External assets reach $296 billion

Türkiye's external assets exhibited an increase of 2.7 percent from the end of 2021 to reach $296.1 billion as of the end of August, data from the Central Bank have shown.

Over the same period, liabilities against non-residents dropped by 4.6 percent to $519.2 billion. The net International Investment Position (IIP), defined as the difference between Türkiye's external assets and liabilities, was minus $223.1 billion in August, in comparison to minus $256 billion at the end of 2021.

Reserve assets were $111.2 billion, while other investments stood at $126.2 billion, indicating an increase of 3.7 percent from the end of 2021.

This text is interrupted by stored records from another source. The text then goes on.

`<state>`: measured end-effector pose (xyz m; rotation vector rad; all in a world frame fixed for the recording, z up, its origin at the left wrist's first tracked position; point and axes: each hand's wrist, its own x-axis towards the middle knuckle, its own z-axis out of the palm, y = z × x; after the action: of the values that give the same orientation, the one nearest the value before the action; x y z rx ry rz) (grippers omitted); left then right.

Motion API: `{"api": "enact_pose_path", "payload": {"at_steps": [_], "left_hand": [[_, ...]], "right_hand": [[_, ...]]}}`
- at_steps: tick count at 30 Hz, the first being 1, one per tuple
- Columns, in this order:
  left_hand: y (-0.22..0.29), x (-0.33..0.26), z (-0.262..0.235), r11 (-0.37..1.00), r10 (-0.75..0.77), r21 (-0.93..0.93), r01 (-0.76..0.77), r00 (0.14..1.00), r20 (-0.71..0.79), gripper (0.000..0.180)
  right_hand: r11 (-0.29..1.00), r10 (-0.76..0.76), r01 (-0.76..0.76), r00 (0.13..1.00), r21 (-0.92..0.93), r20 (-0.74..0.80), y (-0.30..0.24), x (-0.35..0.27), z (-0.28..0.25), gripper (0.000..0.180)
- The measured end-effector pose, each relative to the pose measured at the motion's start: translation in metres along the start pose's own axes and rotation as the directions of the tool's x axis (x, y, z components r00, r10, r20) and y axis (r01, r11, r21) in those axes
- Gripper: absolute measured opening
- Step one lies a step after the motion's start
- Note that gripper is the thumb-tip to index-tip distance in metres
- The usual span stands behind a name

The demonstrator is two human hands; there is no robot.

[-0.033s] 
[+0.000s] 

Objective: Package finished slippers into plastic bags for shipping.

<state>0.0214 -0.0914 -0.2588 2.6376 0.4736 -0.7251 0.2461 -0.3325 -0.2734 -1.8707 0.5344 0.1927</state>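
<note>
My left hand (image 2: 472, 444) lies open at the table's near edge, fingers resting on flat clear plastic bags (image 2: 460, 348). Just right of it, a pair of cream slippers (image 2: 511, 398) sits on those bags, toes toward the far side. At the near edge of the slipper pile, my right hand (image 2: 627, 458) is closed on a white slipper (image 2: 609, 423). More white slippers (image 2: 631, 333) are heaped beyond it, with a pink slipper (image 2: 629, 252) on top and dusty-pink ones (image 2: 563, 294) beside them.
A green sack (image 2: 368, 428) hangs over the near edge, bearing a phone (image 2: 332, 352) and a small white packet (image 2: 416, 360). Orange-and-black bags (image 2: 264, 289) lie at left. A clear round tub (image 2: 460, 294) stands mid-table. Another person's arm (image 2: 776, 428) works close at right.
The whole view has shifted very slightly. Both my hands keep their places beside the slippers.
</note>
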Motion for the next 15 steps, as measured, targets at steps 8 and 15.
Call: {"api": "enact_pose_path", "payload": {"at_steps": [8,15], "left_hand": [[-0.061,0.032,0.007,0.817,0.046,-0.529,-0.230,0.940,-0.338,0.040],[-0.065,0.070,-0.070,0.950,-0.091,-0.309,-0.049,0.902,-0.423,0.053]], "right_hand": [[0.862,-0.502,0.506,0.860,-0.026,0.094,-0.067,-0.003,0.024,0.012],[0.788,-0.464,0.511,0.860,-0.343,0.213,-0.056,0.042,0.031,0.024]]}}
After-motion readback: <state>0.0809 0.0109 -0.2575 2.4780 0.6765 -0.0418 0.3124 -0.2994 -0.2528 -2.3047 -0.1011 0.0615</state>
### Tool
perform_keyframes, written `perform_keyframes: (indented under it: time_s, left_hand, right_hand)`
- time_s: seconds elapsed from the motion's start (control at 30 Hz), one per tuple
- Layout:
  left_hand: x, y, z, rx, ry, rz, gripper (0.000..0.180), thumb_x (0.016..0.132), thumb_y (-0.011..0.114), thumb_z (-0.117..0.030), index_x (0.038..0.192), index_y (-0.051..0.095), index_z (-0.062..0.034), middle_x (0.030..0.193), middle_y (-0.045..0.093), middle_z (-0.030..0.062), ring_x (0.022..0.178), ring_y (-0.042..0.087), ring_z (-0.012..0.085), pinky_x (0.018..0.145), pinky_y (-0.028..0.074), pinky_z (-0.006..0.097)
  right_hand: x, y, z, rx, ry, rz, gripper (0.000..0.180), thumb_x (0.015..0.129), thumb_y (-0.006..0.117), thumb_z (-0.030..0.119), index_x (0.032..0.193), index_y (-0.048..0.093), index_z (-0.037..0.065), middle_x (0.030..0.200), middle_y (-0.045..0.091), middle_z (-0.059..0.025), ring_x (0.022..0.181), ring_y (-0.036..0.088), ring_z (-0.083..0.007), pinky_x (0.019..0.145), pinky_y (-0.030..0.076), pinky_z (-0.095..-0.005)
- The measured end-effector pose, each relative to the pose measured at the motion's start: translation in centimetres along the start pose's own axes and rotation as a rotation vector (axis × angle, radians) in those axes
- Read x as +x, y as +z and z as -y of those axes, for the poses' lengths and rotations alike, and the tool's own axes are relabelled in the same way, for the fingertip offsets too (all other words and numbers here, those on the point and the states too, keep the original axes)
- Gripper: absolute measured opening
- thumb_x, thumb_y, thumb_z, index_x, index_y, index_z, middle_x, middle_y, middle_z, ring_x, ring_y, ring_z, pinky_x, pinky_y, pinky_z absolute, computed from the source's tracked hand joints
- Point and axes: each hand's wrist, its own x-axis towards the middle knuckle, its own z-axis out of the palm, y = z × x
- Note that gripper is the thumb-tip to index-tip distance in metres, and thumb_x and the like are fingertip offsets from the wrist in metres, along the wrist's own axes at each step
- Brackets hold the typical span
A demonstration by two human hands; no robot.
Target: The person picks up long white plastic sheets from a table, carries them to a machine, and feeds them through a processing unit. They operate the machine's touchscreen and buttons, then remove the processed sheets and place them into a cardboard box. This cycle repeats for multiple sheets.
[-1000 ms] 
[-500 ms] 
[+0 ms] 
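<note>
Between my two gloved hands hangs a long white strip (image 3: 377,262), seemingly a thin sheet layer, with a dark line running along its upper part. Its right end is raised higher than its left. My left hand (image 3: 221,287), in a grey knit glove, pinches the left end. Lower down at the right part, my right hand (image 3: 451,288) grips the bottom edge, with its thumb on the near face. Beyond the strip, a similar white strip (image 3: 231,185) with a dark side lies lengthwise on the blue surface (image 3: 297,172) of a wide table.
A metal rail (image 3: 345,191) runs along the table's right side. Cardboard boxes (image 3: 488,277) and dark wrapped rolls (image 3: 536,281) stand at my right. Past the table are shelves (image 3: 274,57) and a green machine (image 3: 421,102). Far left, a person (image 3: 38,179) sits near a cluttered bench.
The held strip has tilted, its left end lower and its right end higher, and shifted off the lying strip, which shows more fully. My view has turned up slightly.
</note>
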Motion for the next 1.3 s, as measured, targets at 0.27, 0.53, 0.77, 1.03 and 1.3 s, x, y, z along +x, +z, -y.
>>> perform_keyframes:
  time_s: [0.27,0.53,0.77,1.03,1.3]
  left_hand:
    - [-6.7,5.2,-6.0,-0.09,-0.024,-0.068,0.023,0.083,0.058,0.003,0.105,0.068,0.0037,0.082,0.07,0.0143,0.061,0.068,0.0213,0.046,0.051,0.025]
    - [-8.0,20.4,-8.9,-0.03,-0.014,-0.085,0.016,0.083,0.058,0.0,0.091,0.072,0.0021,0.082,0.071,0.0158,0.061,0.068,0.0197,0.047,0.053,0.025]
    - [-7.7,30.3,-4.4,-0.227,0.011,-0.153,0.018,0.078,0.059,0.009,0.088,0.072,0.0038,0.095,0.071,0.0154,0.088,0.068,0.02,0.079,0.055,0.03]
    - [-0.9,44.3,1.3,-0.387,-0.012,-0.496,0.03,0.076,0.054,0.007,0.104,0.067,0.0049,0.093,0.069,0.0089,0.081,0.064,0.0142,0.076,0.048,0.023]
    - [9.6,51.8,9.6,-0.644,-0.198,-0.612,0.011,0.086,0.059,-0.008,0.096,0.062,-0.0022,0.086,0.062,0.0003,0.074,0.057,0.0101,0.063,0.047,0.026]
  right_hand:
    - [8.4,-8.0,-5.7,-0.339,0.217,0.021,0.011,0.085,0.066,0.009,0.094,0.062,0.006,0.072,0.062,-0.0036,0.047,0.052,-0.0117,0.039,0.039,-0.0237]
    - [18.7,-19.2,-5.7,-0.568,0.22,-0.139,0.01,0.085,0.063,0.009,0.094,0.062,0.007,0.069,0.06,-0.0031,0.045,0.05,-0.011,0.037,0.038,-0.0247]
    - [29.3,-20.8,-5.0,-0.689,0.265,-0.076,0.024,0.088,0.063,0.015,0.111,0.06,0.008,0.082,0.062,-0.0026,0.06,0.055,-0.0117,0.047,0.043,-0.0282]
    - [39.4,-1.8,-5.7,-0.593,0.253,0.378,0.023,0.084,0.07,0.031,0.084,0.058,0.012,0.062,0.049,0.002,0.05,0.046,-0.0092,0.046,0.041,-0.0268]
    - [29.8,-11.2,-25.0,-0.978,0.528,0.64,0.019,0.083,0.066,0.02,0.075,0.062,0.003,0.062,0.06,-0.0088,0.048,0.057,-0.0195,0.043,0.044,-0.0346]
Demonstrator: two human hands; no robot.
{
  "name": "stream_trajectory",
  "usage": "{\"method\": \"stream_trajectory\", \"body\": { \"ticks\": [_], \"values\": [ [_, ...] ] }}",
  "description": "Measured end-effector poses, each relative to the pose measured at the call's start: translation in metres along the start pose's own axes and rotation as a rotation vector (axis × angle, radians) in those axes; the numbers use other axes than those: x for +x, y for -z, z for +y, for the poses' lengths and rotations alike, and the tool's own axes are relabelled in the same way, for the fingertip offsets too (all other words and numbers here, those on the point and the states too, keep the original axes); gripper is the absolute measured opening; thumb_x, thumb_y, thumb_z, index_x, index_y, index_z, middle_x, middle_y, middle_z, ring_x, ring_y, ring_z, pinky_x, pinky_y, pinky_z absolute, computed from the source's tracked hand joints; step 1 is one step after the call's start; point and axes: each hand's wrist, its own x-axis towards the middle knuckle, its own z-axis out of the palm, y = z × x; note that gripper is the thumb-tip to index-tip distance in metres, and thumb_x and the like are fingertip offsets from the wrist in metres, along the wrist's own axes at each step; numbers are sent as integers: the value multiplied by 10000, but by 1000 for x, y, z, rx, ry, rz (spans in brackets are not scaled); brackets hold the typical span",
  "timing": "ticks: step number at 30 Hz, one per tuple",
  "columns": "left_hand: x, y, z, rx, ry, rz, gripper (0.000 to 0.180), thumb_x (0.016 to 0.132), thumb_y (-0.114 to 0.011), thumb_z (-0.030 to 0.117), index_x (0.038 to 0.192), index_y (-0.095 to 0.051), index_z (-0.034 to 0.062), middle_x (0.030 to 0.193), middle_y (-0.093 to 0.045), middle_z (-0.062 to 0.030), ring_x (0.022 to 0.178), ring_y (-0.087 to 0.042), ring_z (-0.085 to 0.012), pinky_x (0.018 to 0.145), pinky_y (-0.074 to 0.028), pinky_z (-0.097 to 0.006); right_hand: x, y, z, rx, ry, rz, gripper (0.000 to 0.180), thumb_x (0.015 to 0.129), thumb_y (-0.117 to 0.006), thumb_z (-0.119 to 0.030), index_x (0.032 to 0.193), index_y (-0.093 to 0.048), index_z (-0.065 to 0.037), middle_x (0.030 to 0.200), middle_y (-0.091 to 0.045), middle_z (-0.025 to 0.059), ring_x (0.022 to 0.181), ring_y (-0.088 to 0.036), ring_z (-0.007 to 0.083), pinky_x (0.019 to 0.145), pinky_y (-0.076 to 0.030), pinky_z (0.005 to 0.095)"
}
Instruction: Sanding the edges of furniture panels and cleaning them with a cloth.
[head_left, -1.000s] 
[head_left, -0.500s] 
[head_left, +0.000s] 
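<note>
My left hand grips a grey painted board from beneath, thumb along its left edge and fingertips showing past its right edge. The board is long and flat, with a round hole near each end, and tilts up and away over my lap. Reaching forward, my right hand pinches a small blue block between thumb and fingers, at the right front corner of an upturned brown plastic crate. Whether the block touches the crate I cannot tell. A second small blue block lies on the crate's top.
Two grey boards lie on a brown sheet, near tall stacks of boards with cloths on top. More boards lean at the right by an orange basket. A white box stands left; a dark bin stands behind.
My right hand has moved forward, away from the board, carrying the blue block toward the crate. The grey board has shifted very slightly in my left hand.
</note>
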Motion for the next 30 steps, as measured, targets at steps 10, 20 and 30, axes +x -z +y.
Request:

Currency and deposits of banks fell by 0.3 percent to $51.4 billion.

On the liabilities side, direct investment - equity capital and other capital - declined by 18.6 percent to $115.5 billion at the end of August. Portfolio investment fell by 9 percent to $ 87.4 billion. Non-residents' equity holdings recorded stood at $18.8 billion, marking an increase of 1.9 percent compared to the end of 2021.

Non-residents' holdings of government domestic debt securities (GDDS) declined 59.5 percent to $1.4 billion, while outstanding eurobond holdings of nonresidents dropped 6.5 percent to $42.4 billion.

FX deposits of non-residents held within the resident banks stood at $37.8 billion at the end of August 2022, an increase of 8.4 percent compared to the end of 2021, and Turkish Lira deposits increased by 14.2 percent to $11.1 billion.

The total external loan stock of the banks declined by 7.9 percent to $61.3 billion, and the total external loan stock of the other sectors increased by 0.9 percent to $97.9 billion, data also showed.